= Advanced Content =

Advanced Content provides interactivity in the HD DVD optical disc format.

Advanced Content is used to provide interactive menus and "special features" such as additional bonus/extras content and games for HD DVD (one of the high-definition video formats). The Advanced Content runtime engine is responsible for responding to user navigation input (e.g., from a remote control) as well as events set to occur during playback of a movie, controlling all actions and interactive properties during the playback of a movie. The Advanced Content specification was developed by Microsoft and Disney with input from other members of the DVD Forum including Toshiba and Sonic Solutions. Advanced Content also enables network access to download additional content and access to persistent storage which is used for storing bookmarks and other state information.

The ability to play back Advanced Content is a mandatory part of the HD DVD-Video specification. Its features were defined by content providers (specifically Disney and Warner Bros.) based on the scenarios they required for a next generation disc format.

The most popular implementation of Advanced Content (running in both the Toshiba HD DVD players and Microsoft Xbox 360 add-on) is Microsoft's HDi.

The rival Blu-ray format does not use Advanced Content. It uses BD-J instead.

==Technology==
Advanced Content is written using the declarative XML language and the imperative ECMAScript language. Advanced Content applications are very similar in structure to AJAX applications on the web, using a combination of script and markup in an asynchronous execution model. A "page" is created using markup and it can be modified over time based on user input, the progression of the movie, and so on. A new "page" may be loaded as needed (e.g., when switching to a different part of the application) and the process starts again.

Advanced Content includes an XML element grammar based on HTML for content such as images, buttons, text, etc.; An XML attribute grammar based on CSS and XSL to describe layout, color, font types, etc.; and an element and attribute grammar based on SMIL for timing, animation, eventing, and synchronization.

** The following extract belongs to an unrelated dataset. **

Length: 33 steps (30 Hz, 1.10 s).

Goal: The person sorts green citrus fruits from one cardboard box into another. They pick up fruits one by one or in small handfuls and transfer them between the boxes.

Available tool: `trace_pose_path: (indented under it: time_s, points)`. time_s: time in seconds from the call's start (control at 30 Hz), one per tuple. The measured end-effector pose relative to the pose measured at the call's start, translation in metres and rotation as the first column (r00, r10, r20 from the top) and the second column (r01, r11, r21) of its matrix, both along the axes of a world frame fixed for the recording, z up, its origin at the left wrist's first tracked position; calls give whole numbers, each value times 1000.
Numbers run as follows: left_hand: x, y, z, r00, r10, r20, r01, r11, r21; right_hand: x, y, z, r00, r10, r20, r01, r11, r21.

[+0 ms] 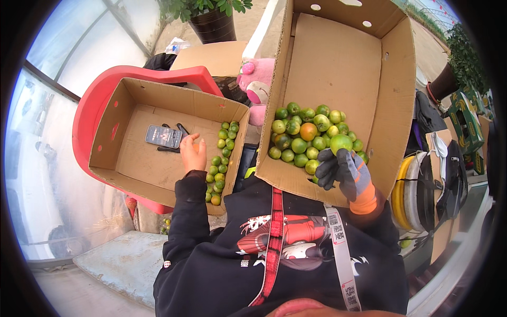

Whilst it is possible to write complex, interactive pages using only the declarative XML dialect, any interactions with the player itself (e.g., to change audio language or jump to a new title) requires imperative code written in ECMAScript.

To support the ECMAScript code, Advanced Content defines a large number of objects, properties, and methods ("APIs") that are analogous to the DOM in a web browser; these APIs allow the script to query and control the player, animate the markup page, respond to user events, and connect to the internet to download new content such as trailers, cast & crew bios, or other information.

==HDi==

HDi logo

HDi (formerly iHD) is Microsoft's implementation of the Advanced Content interactivity layer in HD DVD. It is used in the Xbox 360 HD DVD add-on as well as stand-alone HD DVD players.

Applications written for HDi are written using the XML dialect and ECMAScript, the latter of which is processed by the JScript engine when running on Microsoft Windows platforms. The HDi runtime exposes the APIs defined by the Advanced Content standard. It provides only a single threaded programming model, though certain operations (such as network and persistent storage access) are executed as asynchronous operations.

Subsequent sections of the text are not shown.